**Your objective**. In your copy of the data, keep every word exact and include no pictures.

**Exercise data**.
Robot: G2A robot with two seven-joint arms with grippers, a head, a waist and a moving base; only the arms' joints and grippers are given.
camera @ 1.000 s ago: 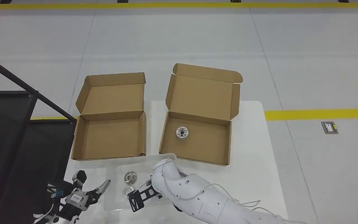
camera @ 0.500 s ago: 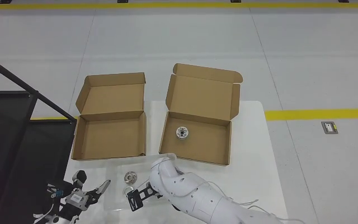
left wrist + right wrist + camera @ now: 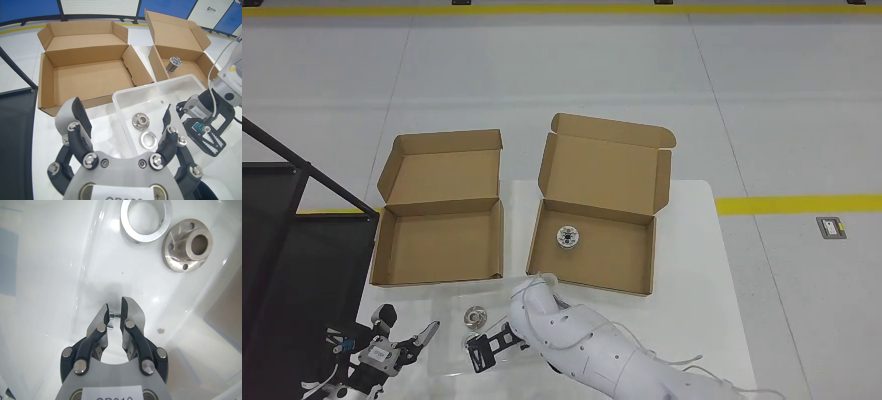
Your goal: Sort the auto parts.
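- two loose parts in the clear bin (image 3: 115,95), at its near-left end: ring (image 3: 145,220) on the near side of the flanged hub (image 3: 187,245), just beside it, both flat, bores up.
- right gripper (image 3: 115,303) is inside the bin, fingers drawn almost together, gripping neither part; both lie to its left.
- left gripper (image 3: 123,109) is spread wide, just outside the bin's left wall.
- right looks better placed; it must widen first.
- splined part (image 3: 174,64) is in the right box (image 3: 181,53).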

**Response box**.
Robot: G2A robot with two seven-joint arms with grippers, a head, a waist and a moving base; only the arms' joints and grippers are given.
camera @ 1.000 s ago: 
camera @ 0.500 s ago: 
left wrist + right wrist + camera @ now: 
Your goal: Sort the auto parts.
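- two loose parts in the clear bin (image 3: 115,95), at its near-left end: ring (image 3: 145,220) on the near side of the flanged hub (image 3: 187,245), just beside it, both flat, bores up.
- right gripper (image 3: 115,303) is inside the bin, fingers drawn almost together, gripping neither part; both lie to its left.
- left gripper (image 3: 123,109) is spread wide, just outside the bin's left wall.
- right looks better placed; it must widen first.
- splined part (image 3: 174,64) is in the right box (image 3: 181,53).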

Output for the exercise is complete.